| PROBLEM STATEMENT |
Could you repeat the listing below exactly while leaving its pictures behind?

| DATASET EXCERPT |
+ + + + +
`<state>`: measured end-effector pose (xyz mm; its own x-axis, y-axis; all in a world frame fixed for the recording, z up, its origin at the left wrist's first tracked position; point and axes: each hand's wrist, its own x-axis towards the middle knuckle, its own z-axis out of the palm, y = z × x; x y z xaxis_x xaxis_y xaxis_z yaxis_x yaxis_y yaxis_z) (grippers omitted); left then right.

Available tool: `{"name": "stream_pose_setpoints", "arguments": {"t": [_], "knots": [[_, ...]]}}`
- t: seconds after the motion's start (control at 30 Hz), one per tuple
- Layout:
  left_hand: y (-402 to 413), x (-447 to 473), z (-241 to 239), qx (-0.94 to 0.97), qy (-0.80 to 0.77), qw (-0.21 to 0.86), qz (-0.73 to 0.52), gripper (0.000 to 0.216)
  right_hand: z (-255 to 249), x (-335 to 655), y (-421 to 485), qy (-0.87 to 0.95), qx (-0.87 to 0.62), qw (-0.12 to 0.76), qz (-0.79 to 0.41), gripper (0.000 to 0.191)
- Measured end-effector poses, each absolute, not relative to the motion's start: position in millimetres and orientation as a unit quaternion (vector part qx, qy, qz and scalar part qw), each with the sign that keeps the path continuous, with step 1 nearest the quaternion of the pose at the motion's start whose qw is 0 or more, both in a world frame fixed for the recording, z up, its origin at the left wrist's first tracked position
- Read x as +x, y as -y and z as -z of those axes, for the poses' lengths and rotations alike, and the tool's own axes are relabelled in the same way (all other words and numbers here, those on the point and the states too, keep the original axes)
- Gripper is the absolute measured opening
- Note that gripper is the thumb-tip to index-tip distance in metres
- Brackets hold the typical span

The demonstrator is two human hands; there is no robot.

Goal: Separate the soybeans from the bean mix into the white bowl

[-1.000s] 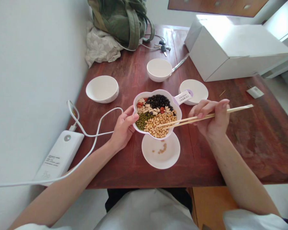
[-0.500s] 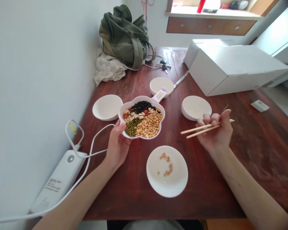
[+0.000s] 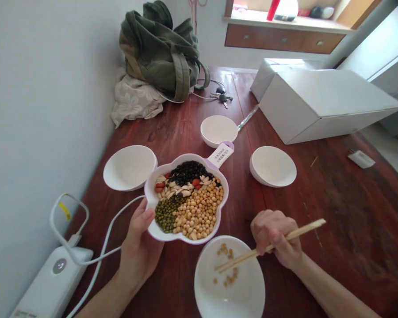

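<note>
My left hand grips the left rim of a flower-shaped bowl with a labelled handle. Inside lie black beans, green mung beans, yellow soybeans, and pale seeds with a few red peanuts. My right hand is closed around a pair of wooden chopsticks. Their tips are over the near white bowl, close to several soybeans in it; whether they touch its bottom I cannot tell.
White bowls stand at the left, the back and the right. Farther off are a green bag, keys and a large white box. A white power strip with a cable lies along the left wall.
My right hand has moved down and left, bringing the chopstick tips over the near bowl. The flower-shaped bowl sits closer and lower in view. The camera view has shifted.
</note>
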<state>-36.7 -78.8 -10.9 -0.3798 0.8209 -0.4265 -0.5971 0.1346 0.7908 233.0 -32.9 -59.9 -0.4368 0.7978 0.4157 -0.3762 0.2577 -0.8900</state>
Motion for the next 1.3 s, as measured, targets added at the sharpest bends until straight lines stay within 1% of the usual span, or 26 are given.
{"name": "stream_pose_setpoints", "arguments": {"t": [0.07,0.17,0.33,0.43,0.5,0.57,0.7,0.73,0.8,0.87,1.0,1.03,1.07,1.17,1.3], "knots": [[78,-37,10,0.089,-0.539,0.538,-0.642,0.056,57,227,38,0.642,-0.161,0.486,-0.57,0.05],[79,-39,10,0.049,-0.561,0.524,-0.639,0.062,51,217,44,0.648,-0.162,0.495,-0.555,0.047],[80,-42,9,-0.004,-0.589,0.5,-0.634,0.066,57,205,57,0.64,-0.162,0.537,-0.524,0.052],[81,-42,10,0.001,-0.59,0.503,-0.632,0.069,69,204,63,0.678,-0.112,0.543,-0.483,0.052],[82,-42,11,0.016,-0.582,0.508,-0.635,0.069,73,207,65,0.713,-0.073,0.525,-0.459,0.049],[82,-41,12,0.034,-0.571,0.51,-0.642,0.065,73,212,64,0.73,-0.078,0.497,-0.462,0.046],[80,-36,10,0.099,-0.54,0.518,-0.656,0.059,59,221,56,0.727,-0.118,0.453,-0.501,0.036],[79,-34,9,0.121,-0.53,0.521,-0.659,0.059,55,223,53,0.721,-0.121,0.443,-0.518,0.036],[76,-30,5,0.144,-0.505,0.531,-0.666,0.059,51,225,47,0.687,-0.131,0.453,-0.553,0.04],[74,-25,2,0.168,-0.472,0.536,-0.679,0.056,50,227,43,0.655,-0.137,0.446,-0.594,0.048],[73,-19,7,0.21,-0.414,0.548,-0.696,0.042,53,231,36,0.595,-0.171,0.46,-0.636,0.07],[74,-19,10,0.218,-0.406,0.555,-0.693,0.039,52,231,35,0.576,-0.179,0.471,-0.644,0.077],[74,-19,14,0.223,-0.4,0.56,-0.69,0.034,52,231,34,0.542,-0.189,0.494,-0.653,0.079],[77,-20,20,0.222,-0.396,0.595,-0.664,0.025,49,231,32,0.496,-0.25,0.522,-0.647,0.073],[80,-17,18,0.214,-0.395,0.615,-0.648,0.021,50,233,33,0.555,-0.266,0.497,-0.611,0.076]]}}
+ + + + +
| TASK SOLUTION |
`<state>`: measured end-effector pose (xyz mm; its own x-axis, y-axis; all in a world frame fixed for the recording, z up, its origin at the left wrist's first tracked position; point and axes: each hand's wrist, its own x-axis towards the middle knuckle, its own z-axis out of the palm, y = z × x; x y z xaxis_x xaxis_y xaxis_z yaxis_x yaxis_y yaxis_z) (grippers omitted); left then right.

Available tool: `{"name": "stream_pose_setpoints", "arguments": {"t": [_], "knots": [[_, ...]]}}`
- t: seconds after the motion's start (control at 30 Hz), one per tuple
- Layout:
  left_hand: y (-402 to 413), x (-447 to 473), z (-241 to 239), qx (-0.94 to 0.97), qy (-0.80 to 0.77), qw (-0.21 to 0.86), qz (-0.73 to 0.52), gripper (0.000 to 0.216)
  right_hand: z (-255 to 249), x (-335 to 655), y (-421 to 485), qy (-0.87 to 0.95), qx (-0.87 to 0.62), qw (-0.12 to 0.76), qz (-0.79 to 0.41), gripper (0.000 to 0.191)
- Measured end-effector poses, each absolute, not relative to the motion's start: position in millimetres and orientation as a unit quaternion (vector part qx, qy, qz and scalar part qw), each with the sign that keeps the path continuous, with step 1 nearest the quaternion of the pose at the motion's start whose qw is 0 or more, both in a world frame fixed for the recording, z up, its origin at the left wrist's first tracked position
- Read x as +x, y as -y and z as -z of those axes, for the poses' lengths and rotations alike, and the tool's own axes are relabelled in the same way (all other words and numbers here, those on the point and the states too, keep the original axes)
- Gripper is the absolute measured opening
- Note that gripper is the thumb-tip to index-tip distance in metres
- Brackets hold the typical span

The demonstrator is two human hands; there is no robot.

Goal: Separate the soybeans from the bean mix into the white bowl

[-1.000s] 
[-0.500s] 
[+0.000s] 

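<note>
My left hand grips the left rim of a flower-shaped bowl with a labelled handle. Inside lie black beans, green mung beans, yellow soybeans, and pale seeds with a few red peanuts. My right hand is closed around a pair of wooden chopsticks. Their tips are over the near white bowl, close to several soybeans in it; whether they touch its bottom I cannot tell.
White bowls stand at the left, the back and the right. Farther off are a green bag, keys and a large white box. A white power strip with a cable lies along the left wall.
My right hand has moved down and left, bringing the chopstick tips over the near bowl. The flower-shaped bowl sits closer and lower in view. The camera view has shifted.
</note>
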<state>-36.7 -78.8 -10.9 -0.3798 0.8209 -0.4265 -0.5971 0.1346 0.7908 233.0 -32.9 -59.9 -0.4368 0.7978 0.4157 -0.3762 0.2577 -0.8900</state>
Motion for the next 1.3 s, as measured, targets added at the sharpest bends until straight lines stay within 1% of the usual span, or 26 are given.
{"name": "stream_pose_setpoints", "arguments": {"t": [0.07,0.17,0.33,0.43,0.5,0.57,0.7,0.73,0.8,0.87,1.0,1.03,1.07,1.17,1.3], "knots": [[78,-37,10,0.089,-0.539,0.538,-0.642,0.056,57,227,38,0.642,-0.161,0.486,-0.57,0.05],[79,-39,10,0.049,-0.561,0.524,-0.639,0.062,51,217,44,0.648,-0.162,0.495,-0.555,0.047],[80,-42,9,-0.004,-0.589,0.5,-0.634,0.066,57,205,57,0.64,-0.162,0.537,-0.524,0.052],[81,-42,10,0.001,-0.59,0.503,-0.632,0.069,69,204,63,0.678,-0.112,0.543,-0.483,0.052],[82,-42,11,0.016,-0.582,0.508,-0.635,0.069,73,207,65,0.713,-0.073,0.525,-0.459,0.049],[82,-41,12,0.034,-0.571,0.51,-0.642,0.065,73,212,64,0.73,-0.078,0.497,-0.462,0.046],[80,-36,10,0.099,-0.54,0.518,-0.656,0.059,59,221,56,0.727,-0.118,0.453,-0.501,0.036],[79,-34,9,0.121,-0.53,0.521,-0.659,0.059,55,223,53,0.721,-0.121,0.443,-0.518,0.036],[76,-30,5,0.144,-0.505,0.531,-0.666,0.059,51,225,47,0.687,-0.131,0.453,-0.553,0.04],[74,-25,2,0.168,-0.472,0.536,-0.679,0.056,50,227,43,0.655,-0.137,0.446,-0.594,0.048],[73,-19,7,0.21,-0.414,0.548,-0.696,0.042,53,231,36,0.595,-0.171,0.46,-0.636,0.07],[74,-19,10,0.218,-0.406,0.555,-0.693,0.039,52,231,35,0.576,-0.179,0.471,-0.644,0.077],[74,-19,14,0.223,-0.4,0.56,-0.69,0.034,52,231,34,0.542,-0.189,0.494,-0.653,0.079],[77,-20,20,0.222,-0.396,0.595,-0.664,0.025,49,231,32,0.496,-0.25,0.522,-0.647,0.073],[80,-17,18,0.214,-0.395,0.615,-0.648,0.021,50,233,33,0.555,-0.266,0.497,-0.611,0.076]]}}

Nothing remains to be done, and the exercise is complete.